Das neue TFT-Display im Cockpit lässt sich nicht nur besser ablesen, sondern stellt auch mehr Funktionen und drei Layouts zur Verfügung. Zudem ist nun dank Smartphone-Kopplung der gesamte Konnektivitäts-Baukasten nutzbar, also Musik, Pfeilnavigation, Telefon und Textnachrichten. Das LED-Licht ist, wie auch die obere Verkleidung, akzentuierter gestaltet, die Proportionen sind gefälliger geworden.
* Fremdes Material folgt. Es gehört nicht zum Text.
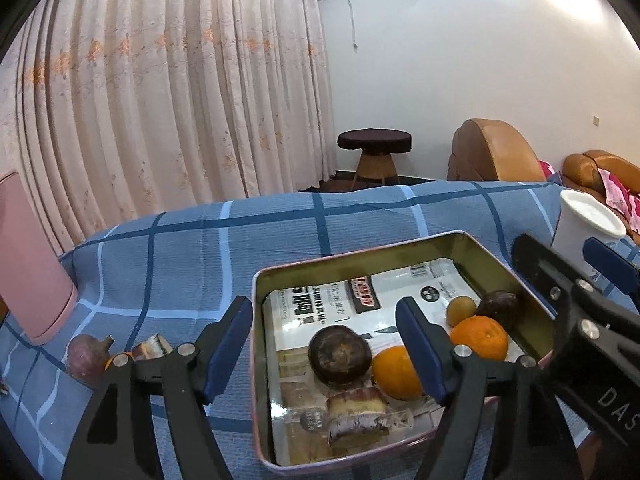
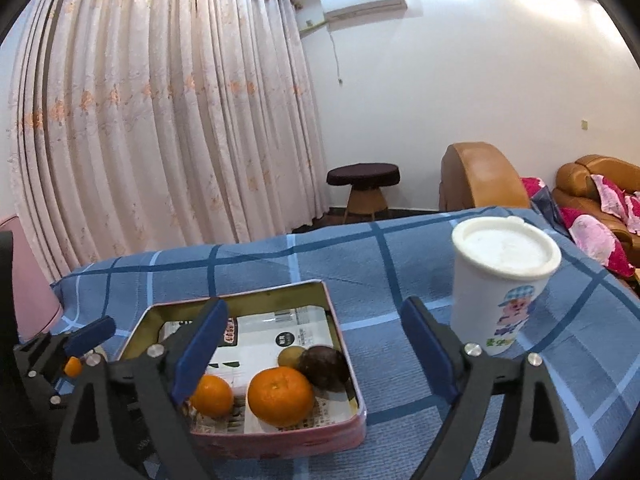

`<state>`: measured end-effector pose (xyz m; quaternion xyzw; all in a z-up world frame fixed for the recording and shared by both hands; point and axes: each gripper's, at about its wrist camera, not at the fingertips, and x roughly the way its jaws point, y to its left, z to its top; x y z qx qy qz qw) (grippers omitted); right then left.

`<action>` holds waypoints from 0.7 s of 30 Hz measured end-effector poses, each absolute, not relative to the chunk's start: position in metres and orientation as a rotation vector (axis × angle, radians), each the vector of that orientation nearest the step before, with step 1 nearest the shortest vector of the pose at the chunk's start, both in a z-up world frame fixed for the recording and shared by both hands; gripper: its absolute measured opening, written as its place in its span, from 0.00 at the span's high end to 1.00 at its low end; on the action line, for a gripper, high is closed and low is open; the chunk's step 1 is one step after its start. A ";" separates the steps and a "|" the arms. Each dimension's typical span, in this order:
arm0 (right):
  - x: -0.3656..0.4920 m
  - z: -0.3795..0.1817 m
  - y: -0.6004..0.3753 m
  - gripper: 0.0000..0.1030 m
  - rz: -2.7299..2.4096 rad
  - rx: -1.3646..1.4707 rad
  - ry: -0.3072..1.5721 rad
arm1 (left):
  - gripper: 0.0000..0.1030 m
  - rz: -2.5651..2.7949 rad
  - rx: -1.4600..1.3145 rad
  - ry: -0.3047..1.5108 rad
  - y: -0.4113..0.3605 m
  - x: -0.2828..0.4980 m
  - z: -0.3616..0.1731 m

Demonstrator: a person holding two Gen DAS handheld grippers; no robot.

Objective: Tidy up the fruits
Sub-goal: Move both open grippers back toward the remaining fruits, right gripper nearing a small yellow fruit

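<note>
The fruits lie in a shallow pink-walled tin (image 1: 256, 320) on the blue checked worktop (image 1: 180, 248): a dark brown round fruit (image 1: 340, 356) near the middle, an orange (image 1: 394, 372) just right of it, a second orange (image 1: 480, 338) farther right, and behind that a small green-brown fruit (image 1: 460, 310) beside a dark purple one (image 1: 498, 306) against the tin's right wall. Two cut, striped pieces (image 1: 356, 414) sit at the tin's near edge, all on printed paper lining the bottom. The left claw (image 1: 324, 356) hangs over the tin's near left part, pointing down at a slant, its jaws wide apart with nothing pressed between them; the left finger stands outside the tin wall, the right one over the first orange. The right claw (image 2: 316, 348) is likewise spread and empty, its left finger over the tin, its right finger over bare cloth near a white lidded cup (image 2: 500, 280) that stands right of the tin. Left of the tin, on the cloth, lie a reddish-purple fruit (image 1: 86, 354) and another cut piece (image 1: 150, 348), near a pink container (image 1: 28, 264).
</note>
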<state>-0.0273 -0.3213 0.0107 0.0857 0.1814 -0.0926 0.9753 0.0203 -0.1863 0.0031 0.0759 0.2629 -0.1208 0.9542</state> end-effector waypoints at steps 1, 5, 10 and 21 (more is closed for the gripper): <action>-0.028 0.011 -0.320 0.12 -0.192 0.167 0.363 | 0.27 -0.240 0.155 0.532 -0.184 0.020 0.003; -0.030 0.010 -0.318 0.12 -0.206 0.161 0.353 | 0.27 -0.208 0.169 0.513 -0.177 0.017 0.003; -0.035 0.009 -0.315 0.12 -0.216 0.167 0.337 | 0.27 -0.179 0.165 0.502 -0.162 0.014 0.002; -0.042 0.008 -0.291 0.13 -0.227 0.165 0.357 | 0.27 -0.141 0.169 0.484 -0.119 0.005 0.001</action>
Fahrberichte, Events, Tourentipps: Motorrad-Infos vom ADAC

Honda CBR650R: Technische Daten, Preis

HerstellerangabenHonda CBR 650 R E-Clutch
Motor4 Zylinder, Reihenmotor, 649 ccm Hubraum, 70,0 kW bei 12000/min, max.Drehmoment 63,0 bei 9500 U/min, 4 Ventile/Zylinder, PGM-FI Einspritzanlage, Flüssigkeitskühlung
AssistenzsystemeModelle wird auch mit 35 und 70 kW angeboten
FahrwerkBrückenrahmen/Stahl; 41 mm Up-Side-Down-Telegabel, 108 mm Federweg; Zweiarmschwinge hinten, 128 mm Federweg;
MaßeLeergewicht ca. 210 kg, zul. Gesamtgewicht 376 kg; Länge/Breite/Höhe 2120 / 750 / 1145 mm, Sitzhöhe 810 mm; Tankinhalt 15,4 l
Bremseneinzeln betätigt, vorne Scheibe, 310 mm, hinten Scheibe, 240 mm
Fahrleistungen / VerbrauchHöchstgeschwindigkeit ca. 195 km/h, 4,9 l/100 km
Preis10200 Euro

Fazit

Insgesamt wirkt die Honda CBR650R "schärfer" als das gleichnamige Vormodell, was sich auch bei der schmäleren Heckpartie offenbart. Nichts geändert hat Honda glücklicherweise an der Konzeption der Maschine: Sie ist weiterhin ein guter Mix aus Sport und Touring, primär ausgerichtet auf jüngere und junge Leute mit der Option, diese Honda auch mit A2-Führerschein zu nutzen.